At a high level, you often see programmers sprinkle sleeps into their code to "fix" race conditions or deadlocks. That doesn't really fix the problem, it just moves it around and it's usually done because they don't know how to reason about the underlying problem and fix it properly.

You need to sleep long enough that whatever you're waiting for will definitely have finished. Most of the time you have no exact guarantee of that, so you have to pick some N that is relatively large. Inevitably, no matter what N you pick, sooner or later, the thing you're waiting for will take N + 1 and things break. To make it worse, the N + 1 situation often happens because you're getting an unusually large amount of traffic or because something else in the system is already in a failure state. So the breakage tends to come at the worst possible time and exacerbate things.

Meanwhile, if you sleep for N ms somewhere, one thing you can guarantee is that whatever you're doing will take at least N ms. There's no way to make it faster, even if it may have been unnecessary to wait that long. Often not a big deal, but the more developers sprinkle sleeps into their code, the more often you run into bizarre performance bottlenecks as a result.

Network timeouts and similar are kind of a fact of life, so there's no perfect solution. But if you find yourself trying to solve a problem by sleeping for some arbitrary period of time, a little alarm should go off in your head telling you that there's probably a better solution.
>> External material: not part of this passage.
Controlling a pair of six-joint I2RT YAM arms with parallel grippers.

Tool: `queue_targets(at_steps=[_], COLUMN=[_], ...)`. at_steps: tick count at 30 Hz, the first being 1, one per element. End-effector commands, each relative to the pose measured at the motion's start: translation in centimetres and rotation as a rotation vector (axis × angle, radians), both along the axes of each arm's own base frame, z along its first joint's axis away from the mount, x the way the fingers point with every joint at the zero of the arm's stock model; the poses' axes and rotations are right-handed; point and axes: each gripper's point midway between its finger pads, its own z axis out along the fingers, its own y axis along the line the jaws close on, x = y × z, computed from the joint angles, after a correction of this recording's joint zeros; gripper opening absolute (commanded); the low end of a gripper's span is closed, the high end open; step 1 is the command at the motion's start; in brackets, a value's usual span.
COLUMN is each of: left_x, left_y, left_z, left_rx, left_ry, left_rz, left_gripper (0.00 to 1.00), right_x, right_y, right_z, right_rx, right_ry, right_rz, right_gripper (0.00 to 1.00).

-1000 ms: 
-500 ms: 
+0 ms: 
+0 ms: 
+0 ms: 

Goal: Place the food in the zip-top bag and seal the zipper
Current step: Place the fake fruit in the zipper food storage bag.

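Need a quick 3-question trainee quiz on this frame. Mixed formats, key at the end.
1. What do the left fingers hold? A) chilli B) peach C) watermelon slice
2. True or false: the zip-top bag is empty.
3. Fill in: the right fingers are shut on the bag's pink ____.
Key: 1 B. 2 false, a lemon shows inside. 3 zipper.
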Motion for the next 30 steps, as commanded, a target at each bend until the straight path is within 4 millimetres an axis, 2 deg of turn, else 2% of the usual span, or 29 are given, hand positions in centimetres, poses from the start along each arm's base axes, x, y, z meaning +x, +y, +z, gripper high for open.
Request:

danieltillett · on May 22, 2015

Sometimes sleep is the only viable solution when dealing with an external system. I have such a problem with one of my programs that has to access a hardware device. The problem is the load the hardware can handle varies. To get maximum throughput I have to pound the hardware as fast as possible and when it fails sleep for a random but increasing time. If anyone knows of a more elegant solution please post.

thraxil · on May 22, 2015

Yeah, that's why I'm not dogmatic about it. With network timeouts, external systems that you can't control, and low level hardware access, sometimes it's the best you can do. The better solution would be for the hardware/system you are interacting with to publish an event or otherwise signal when it is or isn't able to handle more load. If it wasn't designed with back pressure in mind though, you do the best you can, and in your case, exponential backoff is probably it.

Adding jitter to avoid dogpiling is another case where sleeping is perfectly reasonable.

What I get wary about is the common pattern of: Make a call to some external service. Sleep for some amount of time (to "let it finish"). Then continue under the assumption that it has completed.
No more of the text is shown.